== ACTIVITY ==
Your task is to transcribe exactly, and only, the lines running from the one with "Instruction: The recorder" to the end of the listing below, inclusive, with every picture left out.
SOURCE DATA Block Start
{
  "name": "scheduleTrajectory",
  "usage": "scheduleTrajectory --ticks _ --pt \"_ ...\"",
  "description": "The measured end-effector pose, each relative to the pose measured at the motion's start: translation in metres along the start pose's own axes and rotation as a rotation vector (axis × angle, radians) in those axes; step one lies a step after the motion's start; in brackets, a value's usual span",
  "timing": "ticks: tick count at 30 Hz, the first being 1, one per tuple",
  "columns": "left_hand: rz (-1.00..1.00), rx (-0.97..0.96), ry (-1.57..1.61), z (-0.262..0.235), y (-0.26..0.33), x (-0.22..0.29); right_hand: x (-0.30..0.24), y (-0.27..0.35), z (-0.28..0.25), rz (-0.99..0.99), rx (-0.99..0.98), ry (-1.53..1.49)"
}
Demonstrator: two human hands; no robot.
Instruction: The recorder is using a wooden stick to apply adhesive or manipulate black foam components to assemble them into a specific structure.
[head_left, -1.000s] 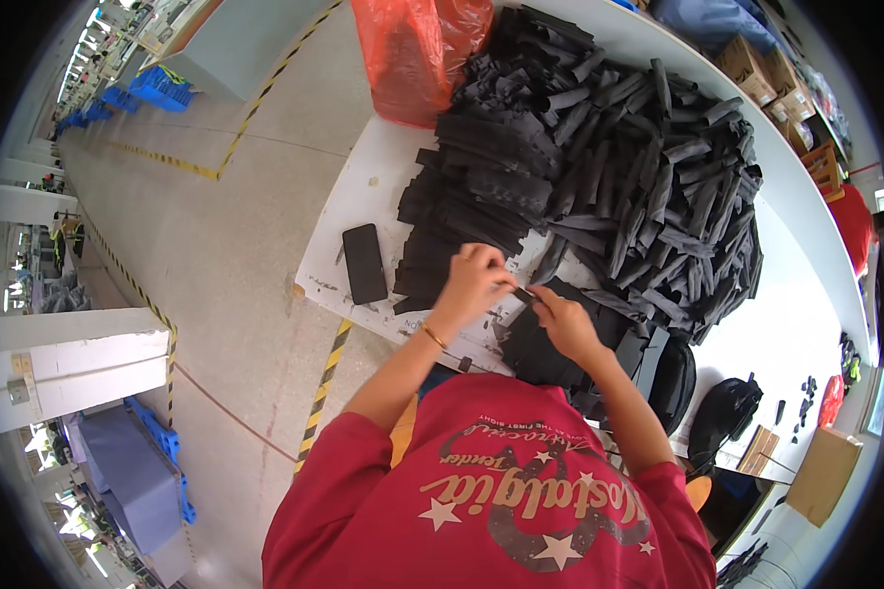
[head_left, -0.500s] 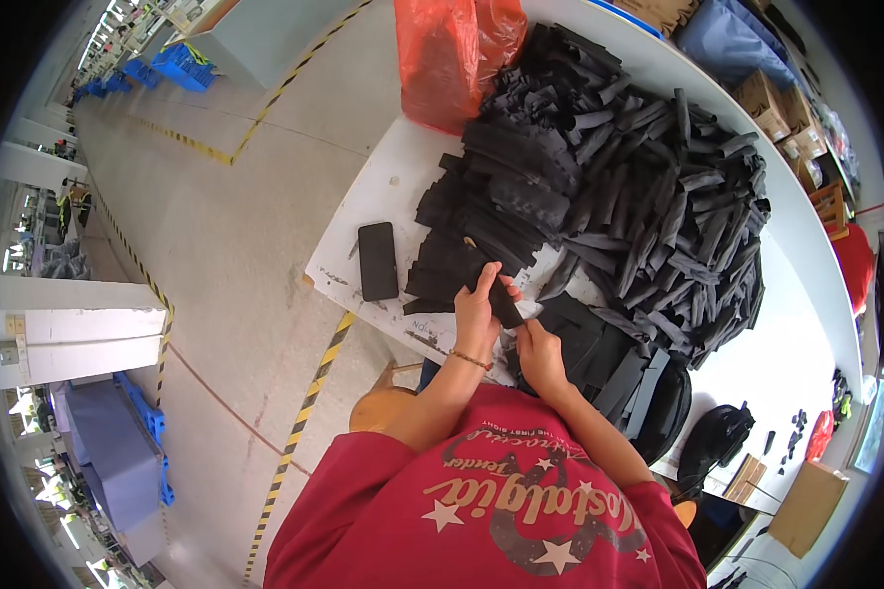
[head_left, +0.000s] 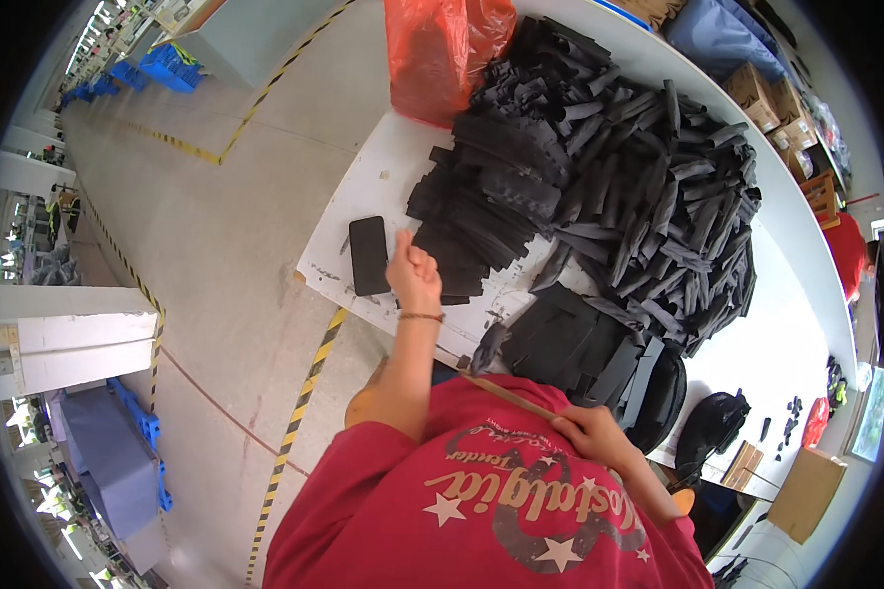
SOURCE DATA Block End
== EXERCISE OUTPUT ==
Instruction: The recorder is using a wooden stick to apply adhesive or manipulate black foam components to assemble them into a specific structure.
[head_left, -1.000s] 
[head_left, -0.500s] 
[head_left, +0.000s] 

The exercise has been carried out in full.